▶ [Exercise]
Every line below should come back exactly as written, though the pictures stay out.

▶ [Source material]
━━━━━━━━

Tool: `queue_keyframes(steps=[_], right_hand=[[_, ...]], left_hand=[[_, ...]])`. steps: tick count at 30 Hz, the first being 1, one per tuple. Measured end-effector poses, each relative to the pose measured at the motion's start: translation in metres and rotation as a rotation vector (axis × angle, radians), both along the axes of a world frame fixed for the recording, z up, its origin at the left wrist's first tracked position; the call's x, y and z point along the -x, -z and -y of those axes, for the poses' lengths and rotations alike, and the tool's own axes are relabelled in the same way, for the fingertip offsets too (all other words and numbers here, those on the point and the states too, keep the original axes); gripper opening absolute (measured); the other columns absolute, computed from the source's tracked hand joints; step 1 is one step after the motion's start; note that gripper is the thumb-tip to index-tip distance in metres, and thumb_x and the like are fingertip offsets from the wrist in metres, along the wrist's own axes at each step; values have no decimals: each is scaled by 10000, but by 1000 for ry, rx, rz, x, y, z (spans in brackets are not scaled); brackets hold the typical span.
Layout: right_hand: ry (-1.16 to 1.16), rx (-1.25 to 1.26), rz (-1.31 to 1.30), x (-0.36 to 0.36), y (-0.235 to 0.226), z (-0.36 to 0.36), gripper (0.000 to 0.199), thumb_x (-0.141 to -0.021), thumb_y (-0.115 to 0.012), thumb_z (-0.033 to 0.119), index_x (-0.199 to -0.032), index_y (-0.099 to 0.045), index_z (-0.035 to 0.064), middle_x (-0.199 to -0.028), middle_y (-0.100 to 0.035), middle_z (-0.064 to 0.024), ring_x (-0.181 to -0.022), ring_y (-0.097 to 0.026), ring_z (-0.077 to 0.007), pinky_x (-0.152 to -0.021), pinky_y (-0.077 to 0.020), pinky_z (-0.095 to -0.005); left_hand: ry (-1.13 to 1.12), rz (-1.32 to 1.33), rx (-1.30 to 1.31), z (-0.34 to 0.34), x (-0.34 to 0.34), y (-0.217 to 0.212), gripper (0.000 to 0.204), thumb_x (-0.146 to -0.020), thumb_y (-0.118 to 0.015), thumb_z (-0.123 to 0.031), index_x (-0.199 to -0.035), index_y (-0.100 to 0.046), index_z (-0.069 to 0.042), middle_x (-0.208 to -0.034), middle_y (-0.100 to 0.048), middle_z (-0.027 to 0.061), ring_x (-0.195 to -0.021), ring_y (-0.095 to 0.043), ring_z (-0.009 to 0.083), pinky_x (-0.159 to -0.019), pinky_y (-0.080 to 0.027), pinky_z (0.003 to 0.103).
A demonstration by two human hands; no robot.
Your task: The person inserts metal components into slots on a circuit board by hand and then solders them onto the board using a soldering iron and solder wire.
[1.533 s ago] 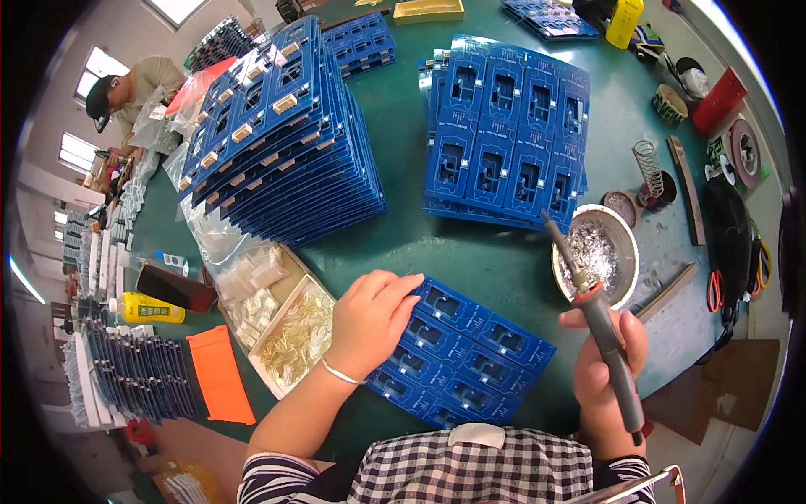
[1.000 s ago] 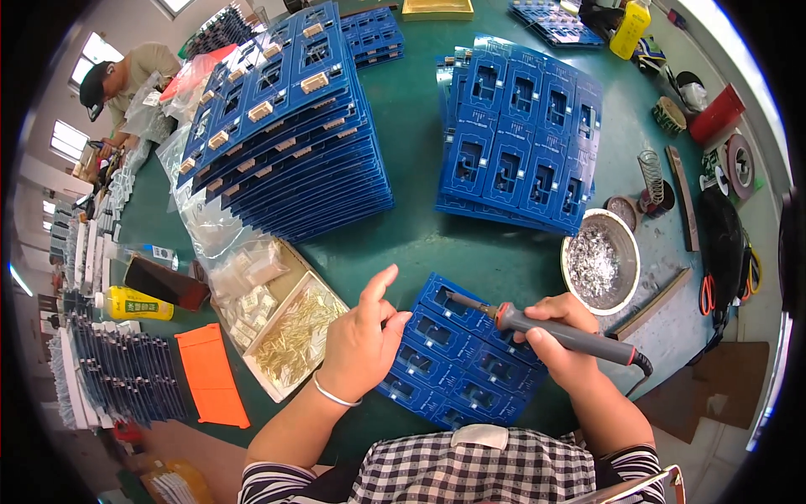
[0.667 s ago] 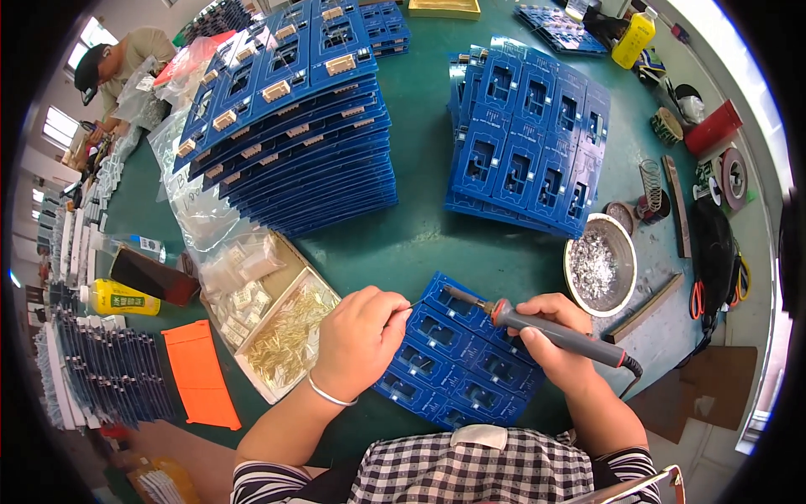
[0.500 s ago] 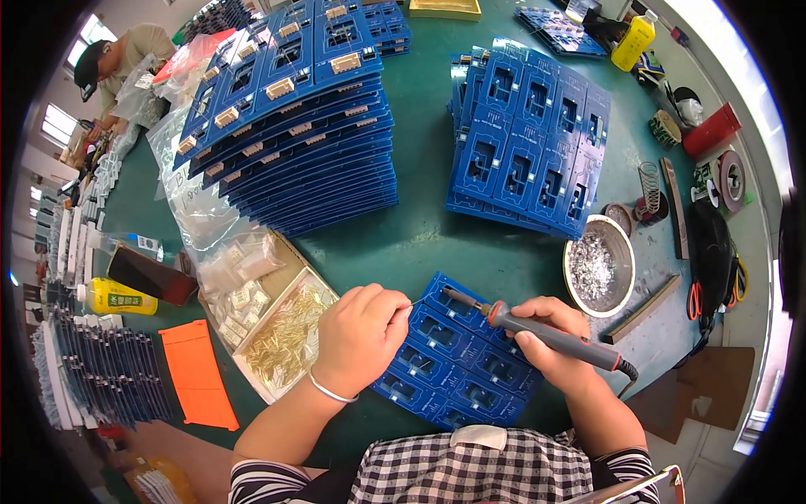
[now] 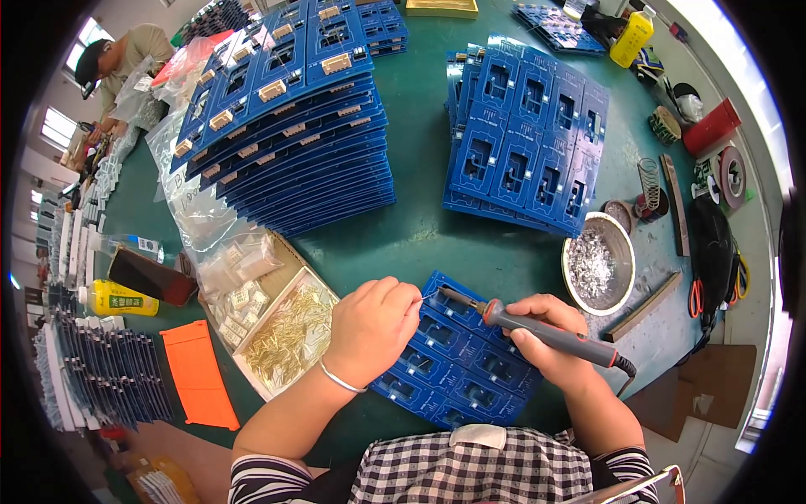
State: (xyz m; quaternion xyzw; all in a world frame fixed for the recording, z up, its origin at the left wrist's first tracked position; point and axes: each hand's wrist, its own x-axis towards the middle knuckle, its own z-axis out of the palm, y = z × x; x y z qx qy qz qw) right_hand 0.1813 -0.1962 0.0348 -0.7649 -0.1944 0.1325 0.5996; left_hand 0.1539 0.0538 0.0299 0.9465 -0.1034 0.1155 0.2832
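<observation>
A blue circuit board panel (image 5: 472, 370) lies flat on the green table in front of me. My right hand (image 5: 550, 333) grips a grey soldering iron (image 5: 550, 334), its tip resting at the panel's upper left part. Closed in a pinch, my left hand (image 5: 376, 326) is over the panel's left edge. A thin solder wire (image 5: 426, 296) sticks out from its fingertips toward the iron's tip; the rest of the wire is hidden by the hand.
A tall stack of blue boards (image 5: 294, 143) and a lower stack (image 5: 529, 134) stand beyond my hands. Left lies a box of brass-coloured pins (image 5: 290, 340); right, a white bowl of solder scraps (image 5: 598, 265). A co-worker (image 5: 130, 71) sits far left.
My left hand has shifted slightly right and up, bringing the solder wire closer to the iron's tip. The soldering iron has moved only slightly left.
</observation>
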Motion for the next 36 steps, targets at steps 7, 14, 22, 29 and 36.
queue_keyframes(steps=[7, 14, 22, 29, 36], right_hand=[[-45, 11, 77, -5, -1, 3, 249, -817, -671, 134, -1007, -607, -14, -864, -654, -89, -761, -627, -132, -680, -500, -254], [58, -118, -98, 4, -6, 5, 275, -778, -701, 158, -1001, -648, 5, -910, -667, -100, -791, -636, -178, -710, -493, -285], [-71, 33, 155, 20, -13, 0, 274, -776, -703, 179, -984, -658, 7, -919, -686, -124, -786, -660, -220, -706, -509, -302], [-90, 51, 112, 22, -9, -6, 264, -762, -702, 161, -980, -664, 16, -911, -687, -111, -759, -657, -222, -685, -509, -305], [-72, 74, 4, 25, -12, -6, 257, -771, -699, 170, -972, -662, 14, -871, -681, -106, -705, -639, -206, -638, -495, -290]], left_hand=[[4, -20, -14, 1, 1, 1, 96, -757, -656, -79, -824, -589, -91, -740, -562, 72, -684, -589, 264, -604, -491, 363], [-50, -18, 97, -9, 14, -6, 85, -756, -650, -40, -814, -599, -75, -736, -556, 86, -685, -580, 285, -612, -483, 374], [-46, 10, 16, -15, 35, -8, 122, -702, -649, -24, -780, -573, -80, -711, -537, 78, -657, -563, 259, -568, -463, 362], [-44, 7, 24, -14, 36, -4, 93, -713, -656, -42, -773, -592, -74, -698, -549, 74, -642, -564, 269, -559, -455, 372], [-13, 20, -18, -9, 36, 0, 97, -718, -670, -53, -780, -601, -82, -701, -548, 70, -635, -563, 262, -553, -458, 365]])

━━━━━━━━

▶ [Answer area]
Tool: `queue_keyframes(steps=[_], right_hand=[[_, ...]], left_hand=[[_, ...]])`. steps: tick count at 30 Hz, the first being 1, one per tuple. Measured end-effector poses, each relative to the pose measured at the motion's start: translation in metres and rotation as a rotation vector (axis × angle, radians), both along the axes of a world frame fixed for the recording, z up, its origin at the left wrist's first tracked position; the call's x, y and z point along the -x, -z and -y of those axes, for the poses' lengths and rotations alike, and the tool's own axes are relabelled in the same way, for the fingertip offsets too (all other words and numbers here, those on the point and the states too, keep the original axes); gripper opening absolute (measured); the other columns absolute, computed from the source's tracked hand joints; step 1 is one step after the motion's start; note that gripper is the thumb-tip to index-tip distance in metres, and thumb_x and the like are fingertip offsets from the wrist in metres, along the wrist's own axes at each step; values have no decimals: each is scaled by 10000, but by 1000 for ry, rx, rz, x, y, z (spans in brackets are not scaled); brackets hold the typical span.
Layout: right_hand: ry (-1.16 to 1.16), rx (-1.25 to 1.26), rz (-1.31 to 1.30), x (-0.36 to 0.36), y (-0.235 to 0.226), z (-0.36 to 0.36), gripper (0.000 to 0.199), thumb_x (-0.141 to -0.021), thumb_y (-0.115 to 0.012), thumb_z (-0.033 to 0.119), index_x (-0.199 to -0.032), index_y (-0.099 to 0.045), index_z (-0.035 to 0.064), middle_x (-0.199 to -0.028), middle_y (-0.100 to 0.035), middle_z (-0.064 to 0.024), ring_x (-0.181 to -0.022), ring_y (-0.097 to 0.026), ring_z (-0.077 to 0.007), pinky_x (-0.152 to -0.021), pinky_y (-0.077 to 0.020), pinky_z (-0.095 to -0.005); left_hand: ry (-1.13 to 1.12), rz (-1.32 to 1.33), rx (-1.30 to 1.31), z (-0.34 to 0.34), x (-0.34 to 0.34), y (-0.217 to 0.212), gripper (0.000 to 0.204), thumb_x (-0.146 to -0.020), thumb_y (-0.118 to 0.015), thumb_z (-0.123 to 0.031), index_x (-0.199 to -0.035), index_y (-0.100 to 0.046), index_z (-0.069 to 0.042), middle_x (-0.208 to -0.034), middle_y (-0.100 to 0.048), middle_z (-0.027 to 0.061), ring_x (-0.195 to -0.021), ring_y (-0.095 to 0.043), ring_z (-0.009 to 0.083), pinky_x (-0.159 to -0.019), pinky_y (-0.080 to 0.027), pinky_z (0.003 to 0.103).
A demonstration by two human hands; no robot.
Your task: The person inserts metal components into slots on a circuit board by hand and then solders them onto the board using a soldering iron and solder wire.
[1.533 s ago] 
[1.000 s ago] 
[0.667 s ago] 
[0.500 s ago] 
[now] 
State: (xyz m; quaternion xyzw; all in a world frame fixed for the recording, z up, its origin at the left wrist's first tracked position; point and axes: each hand's wrist, its own x-axis towards the middle knuckle, its own z-axis out of the palm, y = z × x; x y z qx qy qz qw) right_hand 0.1813 -0.1962 0.0348 -0.7649 -0.1944 0.1325 0.5996; left_hand 0.1539 0.0538 0.0299 0.9465 -0.1034 0.1155 0.2832
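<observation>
A blue circuit board panel (image 5: 472, 370) lies flat on the green table in front of me. My right hand (image 5: 550, 333) grips a grey soldering iron (image 5: 550, 334), its tip resting at the panel's upper left part. Closed in a pinch, my left hand (image 5: 376, 326) is over the panel's left edge. A thin solder wire (image 5: 426, 296) sticks out from its fingertips toward the iron's tip; the rest of the wire is hidden by the hand.
A tall stack of blue boards (image 5: 294, 143) and a lower stack (image 5: 529, 134) stand beyond my hands. Left lies a box of brass-coloured pins (image 5: 290, 340); right, a white bowl of solder scraps (image 5: 598, 265). A co-worker (image 5: 130, 71) sits far left.
My left hand has shifted slightly right and up, bringing the solder wire closer to the iron's tip. The soldering iron has moved only slightly left.
</observation>
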Motion for the next 36 steps, targets at steps 7, 14, 22, 29 and 36.
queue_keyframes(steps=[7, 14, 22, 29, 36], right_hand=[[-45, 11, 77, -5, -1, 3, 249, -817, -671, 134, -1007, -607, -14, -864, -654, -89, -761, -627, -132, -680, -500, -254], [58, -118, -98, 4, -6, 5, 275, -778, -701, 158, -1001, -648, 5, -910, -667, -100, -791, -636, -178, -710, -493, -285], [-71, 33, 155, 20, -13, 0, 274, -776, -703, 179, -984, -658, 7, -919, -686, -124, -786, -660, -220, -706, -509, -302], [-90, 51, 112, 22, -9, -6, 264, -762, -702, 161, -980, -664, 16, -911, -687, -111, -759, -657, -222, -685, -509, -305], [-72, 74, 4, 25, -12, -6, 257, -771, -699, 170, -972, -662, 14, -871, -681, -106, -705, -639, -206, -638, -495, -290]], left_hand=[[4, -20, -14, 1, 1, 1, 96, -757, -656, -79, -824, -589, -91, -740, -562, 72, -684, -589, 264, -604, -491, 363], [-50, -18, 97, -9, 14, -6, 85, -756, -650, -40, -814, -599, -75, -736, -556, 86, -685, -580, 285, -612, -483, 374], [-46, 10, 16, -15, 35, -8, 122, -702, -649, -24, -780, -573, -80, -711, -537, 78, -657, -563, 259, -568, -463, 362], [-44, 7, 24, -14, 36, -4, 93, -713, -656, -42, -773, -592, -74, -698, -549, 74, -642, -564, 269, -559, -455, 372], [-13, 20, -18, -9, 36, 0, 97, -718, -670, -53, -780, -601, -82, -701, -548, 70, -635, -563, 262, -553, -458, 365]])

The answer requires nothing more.